> **Your assignment**
Drop the pictures and restate the rest of the listing word for word.

►

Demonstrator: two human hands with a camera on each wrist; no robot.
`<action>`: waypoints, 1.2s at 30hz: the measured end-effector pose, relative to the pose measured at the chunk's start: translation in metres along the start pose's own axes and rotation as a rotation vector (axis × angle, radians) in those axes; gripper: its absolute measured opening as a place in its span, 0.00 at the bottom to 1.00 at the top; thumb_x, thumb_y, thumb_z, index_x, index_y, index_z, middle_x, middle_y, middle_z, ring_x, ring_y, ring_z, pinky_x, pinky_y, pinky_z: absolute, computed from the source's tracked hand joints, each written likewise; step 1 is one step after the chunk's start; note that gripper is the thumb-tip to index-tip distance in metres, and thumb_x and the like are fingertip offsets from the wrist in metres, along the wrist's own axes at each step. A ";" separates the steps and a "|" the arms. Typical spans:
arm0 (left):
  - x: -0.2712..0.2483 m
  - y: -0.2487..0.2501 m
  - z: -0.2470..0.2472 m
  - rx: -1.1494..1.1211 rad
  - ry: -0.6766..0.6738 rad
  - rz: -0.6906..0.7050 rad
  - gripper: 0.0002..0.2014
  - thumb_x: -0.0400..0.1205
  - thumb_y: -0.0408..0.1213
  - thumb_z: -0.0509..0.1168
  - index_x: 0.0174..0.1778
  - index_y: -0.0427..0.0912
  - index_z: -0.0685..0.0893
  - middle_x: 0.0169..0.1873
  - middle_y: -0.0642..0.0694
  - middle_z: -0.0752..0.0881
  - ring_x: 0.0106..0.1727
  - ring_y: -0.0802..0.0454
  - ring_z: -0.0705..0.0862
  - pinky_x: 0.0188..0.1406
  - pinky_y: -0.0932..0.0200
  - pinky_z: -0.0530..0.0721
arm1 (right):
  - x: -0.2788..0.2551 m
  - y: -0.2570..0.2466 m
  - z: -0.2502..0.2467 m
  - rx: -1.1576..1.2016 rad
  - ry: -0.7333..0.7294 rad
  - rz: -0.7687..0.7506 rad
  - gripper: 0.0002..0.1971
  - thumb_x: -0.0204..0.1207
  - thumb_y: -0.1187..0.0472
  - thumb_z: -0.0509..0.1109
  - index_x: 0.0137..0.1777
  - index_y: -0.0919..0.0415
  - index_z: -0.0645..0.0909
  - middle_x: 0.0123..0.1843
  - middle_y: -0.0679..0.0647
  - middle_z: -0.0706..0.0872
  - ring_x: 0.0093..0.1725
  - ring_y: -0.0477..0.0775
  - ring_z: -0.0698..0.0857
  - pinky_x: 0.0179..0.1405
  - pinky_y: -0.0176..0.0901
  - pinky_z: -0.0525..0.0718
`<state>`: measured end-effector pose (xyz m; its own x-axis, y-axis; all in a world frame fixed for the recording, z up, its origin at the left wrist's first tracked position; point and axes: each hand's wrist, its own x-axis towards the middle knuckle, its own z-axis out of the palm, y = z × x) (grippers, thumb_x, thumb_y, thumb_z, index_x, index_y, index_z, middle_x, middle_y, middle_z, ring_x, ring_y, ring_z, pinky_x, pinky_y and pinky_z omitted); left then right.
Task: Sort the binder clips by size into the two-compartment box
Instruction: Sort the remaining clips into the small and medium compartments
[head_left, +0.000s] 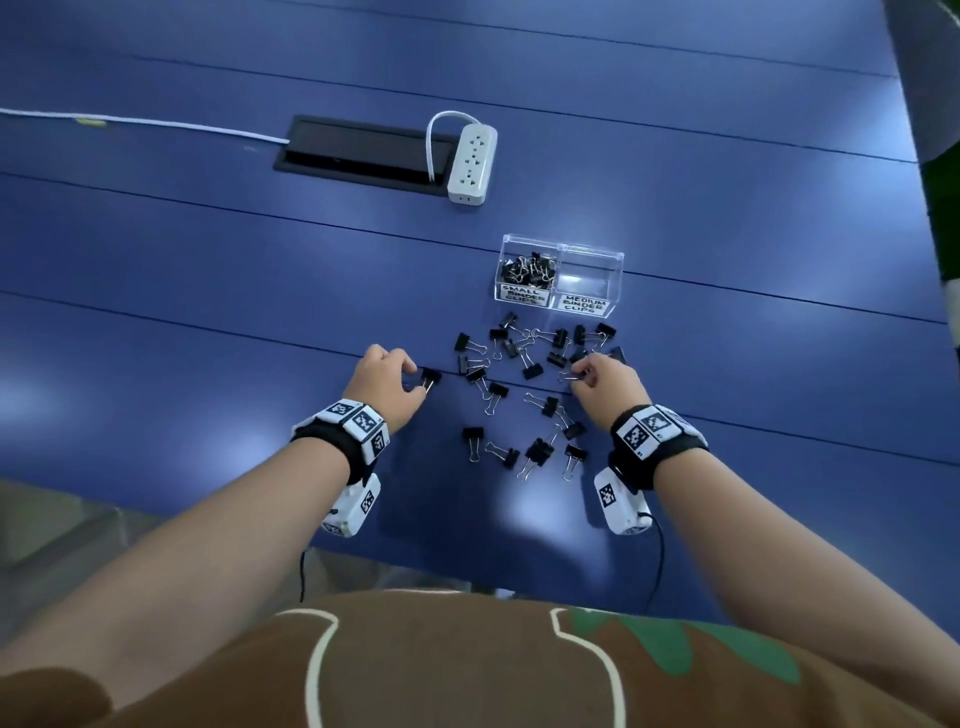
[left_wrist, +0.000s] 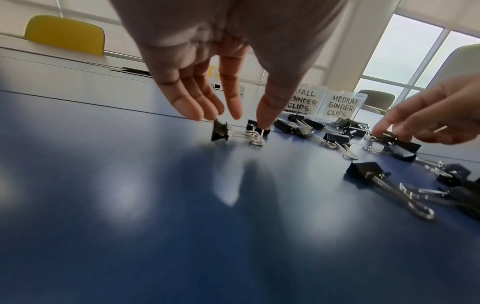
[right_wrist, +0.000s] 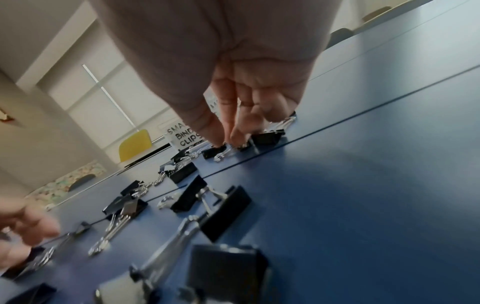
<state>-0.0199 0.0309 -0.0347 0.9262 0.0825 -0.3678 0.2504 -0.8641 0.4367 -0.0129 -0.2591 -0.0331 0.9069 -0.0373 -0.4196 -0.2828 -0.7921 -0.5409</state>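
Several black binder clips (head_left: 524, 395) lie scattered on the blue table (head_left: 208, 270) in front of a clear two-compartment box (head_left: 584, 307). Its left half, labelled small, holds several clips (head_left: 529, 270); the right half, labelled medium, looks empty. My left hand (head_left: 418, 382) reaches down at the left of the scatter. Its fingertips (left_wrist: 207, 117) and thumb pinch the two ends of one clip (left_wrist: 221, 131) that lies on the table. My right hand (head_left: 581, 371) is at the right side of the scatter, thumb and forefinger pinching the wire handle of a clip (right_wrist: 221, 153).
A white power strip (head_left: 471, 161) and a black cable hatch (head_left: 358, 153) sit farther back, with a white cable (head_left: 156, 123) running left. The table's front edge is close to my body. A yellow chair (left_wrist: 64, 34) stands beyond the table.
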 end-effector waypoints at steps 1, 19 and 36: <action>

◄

> **Exercise solution**
Demonstrator: two human hands with a camera on each wrist; no robot.
`<action>`: waypoints, 1.2s at 30hz: the measured end-effector pose, relative to the pose measured at the chunk's start: translation in metres along the start pose's own axes and rotation as a rotation vector (axis × angle, radians) in those axes; gripper: its absolute measured opening as a place in its span, 0.00 at the bottom to 1.00 at the top; thumb_x, thumb_y, thumb_z, index_x, index_y, index_z, middle_x, middle_y, middle_z, ring_x, ring_y, ring_z, pinky_x, pinky_y, pinky_z: absolute, computed from the source's tracked hand joints, each written likewise; step 1 is one step after the chunk's start; note that gripper is the thumb-tip to index-tip distance in metres, and thumb_x and the like are fingertip offsets from the wrist in metres, along the wrist's own axes at each step. A ";" separates the steps and a "|" the arms. Typical spans:
arm0 (left):
  - x: -0.2712..0.2483 m
  - y: -0.2487..0.2501 m
  - z: -0.2470..0.2472 m
  - rx: -1.1494..1.1211 rad
  - ry: -0.6766..0.6738 rad
  - rz: -0.6906..0.7050 rad
  - gripper: 0.0002..0.2014
  - thumb_x: -0.0400..0.1205
  - thumb_y: -0.0408..0.1213
  - thumb_z: -0.0509..0.1168
  - index_x: 0.0174..0.1778
  - index_y: -0.0427..0.0912
  - index_z: -0.0685..0.0893
  - middle_x: 0.0169..0.1873
  - middle_y: -0.0642..0.0694
  - middle_z: -0.0752..0.0881
  - ring_x: 0.0106..0.1727
  - ring_y: -0.0802..0.0454
  - ring_z: -0.0705..0.0862
  - pinky_x: 0.0188..0.1406
  - pinky_y: -0.0932..0.0200
  - pinky_z: -0.0530..0.0721
arm1 (right):
  - x: -0.2788..0.2551 m
  - y: -0.2570..0.2466 m
  - z: -0.2502..0.2467 m
  - rx: -1.1576..1.2016 rad
  - ry: -0.7333..0.7294 rad
  - rz: -0.7687..0.7506 rad
  - gripper: 0.0002..0.1971
  - thumb_x: -0.0204..0.1207
  - thumb_y: -0.1187..0.0472
  - thumb_z: -0.0509..0.1109
  - index_x: 0.0137..0.1777
  - index_y: -0.0919..0.0415
  - index_z: -0.0645..0.0909
  - middle_x: 0.0123..0.1843
  - middle_y: -0.0679..0.0647
  - middle_z: -0.0706..0.0872
  - ring_x: 0.0093..0.1725
  - ring_y: -0.0477..0.0775
  - ring_z: -0.0698..0.0857
  - pinky_x: 0.0179..0.1405
  - pinky_y: -0.0176..0.0901
  - pinky_z: -0.0525..0.0718
`<state>`: measured end-effector pose (xyz m; its own x-axis, y-axis; all in a world frame fixed for the recording, z up, its origin at the left wrist's first tracked position; point and axes: each hand's wrist, its own x-axis towards the middle knuckle, its own z-axis out of the palm, y = z × x) (grippers, thumb_x, thumb_y, thumb_z, index_x, index_y, index_z, middle_x, middle_y, middle_z, ring_x, ring_y, ring_z, pinky_x, pinky_y and pinky_z omitted); left then right.
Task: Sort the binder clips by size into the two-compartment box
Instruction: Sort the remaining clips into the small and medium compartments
[head_left, +0.000s] 
[left_wrist, +0.000s] 
[right_wrist, +0.000s] 
<state>-0.0199 0.0309 -0.0347 0.9262 0.0825 -0.3678 0.2504 -0.8641 0.4367 -0.0129 -0.2591 -0.0331 0.9069 -0.0373 -0.4196 -0.2828 -0.7921 -0.5409</state>
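Several black binder clips (head_left: 524, 395) lie scattered on the blue table (head_left: 208, 270) in front of a clear two-compartment box (head_left: 584, 307). Its left half, labelled small, holds several clips (head_left: 529, 270); the right half, labelled medium, looks empty. My left hand (head_left: 418, 382) reaches down at the left of the scatter. Its fingertips (left_wrist: 207, 117) and thumb pinch the two ends of one clip (left_wrist: 221, 131) that lies on the table. My right hand (head_left: 581, 371) is at the right side of the scatter, thumb and forefinger pinching the wire handle of a clip (right_wrist: 221, 153).
A white power strip (head_left: 471, 161) and a black cable hatch (head_left: 358, 153) sit farther back, with a white cable (head_left: 156, 123) running left. The table's front edge is close to my body. A yellow chair (left_wrist: 64, 34) stands beyond the table.
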 end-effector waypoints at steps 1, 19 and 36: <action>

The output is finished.